6:54 am today

The Detail: New Zealand goes on strike, again

6:54 am today
Senior Doctors Strike in Auckland.

The senior doctor's strike in September was just one of 22 work stoppages this year. Photo: Kim Baker Wilson / RNZ

New Zealand used to be the poster child of industrial relations, but strikes have become woven into our culture in the last century - and next week's walkouts are set to be some of the largest in modern history.

A week today, New Zealand classrooms will sit empty and hospital wards will fall silent as an estimated 100,000 teachers and medical staff walk off the job, again.

The country has recorded at least 22 official work stoppages this year, with many more rolling or unreported strikes that have brought public services to a crawl. However, the strike action next week is shaping up to be the largest in decades, billed as a mega strike.

Among others, more than 36,000 nurses will walk off the job, while more than 11,500 other healthcare workers and 40,000 teachers will go on strike.

They want safe staffing levels, better pay and conditions, as well as more respect and recognition.

"It seems like how the stars have aligned for the unions is that there could be more than 100 thousand workers participating in industrial action on the same day, and that is a really high number for New Zealand in recent times," says The Post senior political journalist Anna Whyte, who has covered the strike action extensively.

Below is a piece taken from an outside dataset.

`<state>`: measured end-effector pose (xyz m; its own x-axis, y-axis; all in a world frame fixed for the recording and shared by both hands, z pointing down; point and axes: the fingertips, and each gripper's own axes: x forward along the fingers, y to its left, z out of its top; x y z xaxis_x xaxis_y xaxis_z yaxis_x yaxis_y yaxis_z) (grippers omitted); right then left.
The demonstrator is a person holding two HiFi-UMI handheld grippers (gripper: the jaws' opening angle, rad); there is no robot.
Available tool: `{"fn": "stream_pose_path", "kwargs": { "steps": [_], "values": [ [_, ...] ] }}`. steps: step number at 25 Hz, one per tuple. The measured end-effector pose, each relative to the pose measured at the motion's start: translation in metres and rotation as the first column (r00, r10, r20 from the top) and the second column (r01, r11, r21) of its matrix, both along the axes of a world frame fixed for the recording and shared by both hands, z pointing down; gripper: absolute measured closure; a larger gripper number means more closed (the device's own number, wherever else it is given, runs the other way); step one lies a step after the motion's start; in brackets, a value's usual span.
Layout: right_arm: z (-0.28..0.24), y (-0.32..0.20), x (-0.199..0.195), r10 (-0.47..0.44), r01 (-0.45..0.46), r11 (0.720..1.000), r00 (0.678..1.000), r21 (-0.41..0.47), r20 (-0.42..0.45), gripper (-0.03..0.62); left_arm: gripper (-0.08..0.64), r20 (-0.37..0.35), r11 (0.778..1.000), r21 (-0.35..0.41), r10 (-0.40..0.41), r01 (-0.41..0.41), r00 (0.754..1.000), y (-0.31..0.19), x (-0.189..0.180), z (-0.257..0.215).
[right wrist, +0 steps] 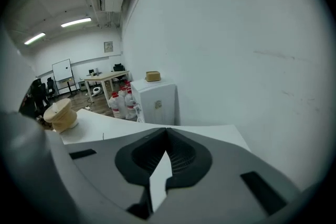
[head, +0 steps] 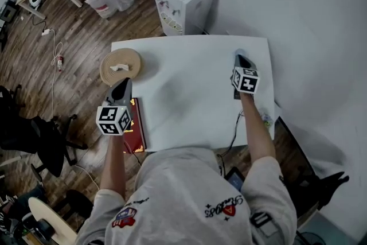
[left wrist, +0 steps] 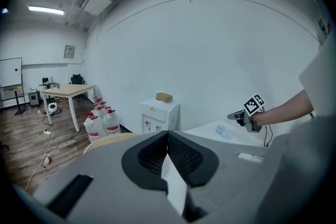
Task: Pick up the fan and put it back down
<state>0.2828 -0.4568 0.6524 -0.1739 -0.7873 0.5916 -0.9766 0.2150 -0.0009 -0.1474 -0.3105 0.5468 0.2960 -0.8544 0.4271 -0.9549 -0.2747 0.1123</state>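
Clenched on nothing, the left gripper (head: 123, 85) hung over the table's (head: 189, 117) left edge and the right gripper (head: 239, 57) near its right edge. What looked like the fan (head: 265, 119), small and pale, lay at that right edge. At the far left corner sat a straw hat (head: 120, 64).

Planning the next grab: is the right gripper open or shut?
Shut: on the right gripper, jaws meet at the tips, nothing between.
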Motion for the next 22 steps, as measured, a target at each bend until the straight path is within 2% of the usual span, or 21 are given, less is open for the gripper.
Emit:
{"fn": "stream_pose_path", "kwargs": {
  "steps": [7,13,17,22],
  "values": [
    [-0.036,0.038,-0.030,-0.014,0.011,0.999,0.996,0.037,0.084,0.589,0.555,-0.018,0.996,0.081,0.023,-0.022,1.000,0.006,0.001,-0.032],
    [-0.058,0.075,-0.067,-0.089,0.085,0.994,0.994,0.069,0.061,0.589,0.555,-0.026,0.991,0.126,0.043,-0.039,0.999,0.018,0.002,-0.048],
    [-0.098,0.088,-0.098,-0.160,0.148,0.975,0.985,0.163,0.066,0.589,0.555,-0.018,0.986,0.161,0.047,-0.044,0.999,0.021,0.001,-0.065],
    [-0.161,0.098,-0.134,-0.235,0.200,0.930,0.969,0.309,0.080,0.589,0.555,-0.015,0.979,0.199,0.047,-0.044,0.999,0.021,-0.001,-0.085]
  ]
}}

"On what happens next, it's going to be really interesting. We are heading towards December; people don't really want to be striking over Christmas. Let's see what happens on October 23 - what the energy level is like there.

"Some of these unions have been striking - or have been engaged in industrial action or bargaining - for quite some time.

People get fatigued, so maybe that's what the government is hoping for."

The year began with quiet rumblings, with public servants and lab workers staging stop-work meetings over stalled negotiations.

By May, there was an unprecedented moment when more than 5000 senior doctors walked off the job.

Then, in July, a spread of the discontent, with 36,000 nurses, midwives, and health care assistants downing tools for 24 hours in one of the largest strikes of the year.

Education soon followed. Classrooms were abandoned in August as secondary school teachers walked out, forcing thousands of students to stay home.

Then last month, doctors and dentists went back on strike, and Uber drivers joined the action, putting the brakes on driving for a nationwide protest.

The impact was felt right across the country, with elective surgeries postponed, parents juggling childcare during school closures, and commuters stuck or scrambling for alternative transport.

But the strikers remained resolute because behind almost every banner was the same frustration.

"It seems to come down to your own personal circumstance - cost-of-living, inflation, just seeing those increased prices at the supermarket," Whyte tells The Detail.

A land 'without strikes'

It's hard to believe now, but New Zealand used to be known as the "land without strikes" and was the pin-up country for industrial relations.

Victoria University associate professor in law Grant Morris tells The Detail that this dates back to the 1890s, when trade unions started flexing their muscles, forcing the government to pass the Industrial Conciliation and Arbitration Act 1894.

"This is a very, very important piece of legislation ... which is world-leading, groundbreaking and sets the scene for the coming decades," Morris says.

Strikes were avoided because workers and employers submitted their grievances or disputes to an arbitration court, and the binding decision was accepted by both parties.

"New Zealand became known, at least up until World War I, as the land without strikes, and people from overseas and other jurisdictions would come and visit New Zealand to see what we had done and how it was working.

"We were the case study in, perhaps, how to do things in industrial relations."

But Morris says some of the big unions became frustrated by the arbitration process, believing they could get a better deal by striking.

So, in 1912, Waihi miners went on strike - a worker died "in the chaos" - and the following year, 16,000 port and mine workers walked off the job for six weeks.

Then, the wars and depression put picket line protests on the back burner, but after World War II, unions decided it was time to "flex their muscles" again, Morris says, and by 1951, the "most famous - or infamous - strike in New Zealand's history" began.

The waterfront strike lasted 151 days, and at its peak, 22 thousand wharfies were involved.

Then in 1979, the country's biggest strike, in terms of numbers, involved more than 300,000 workers.

"[This was] New Zealand's only general national strike," Morris says.

"It's important to note that this could happen in 1979 because one group of workers has an issue and others can sympathy strike, but there is no longer the ability to sympathy strike under the Employment Relations Act 2000."

Fast forward nearly 50 years, and 2025 may well be remembered as the year New Zealand stopped and a new generation of workers discovered the power of walking off the job together.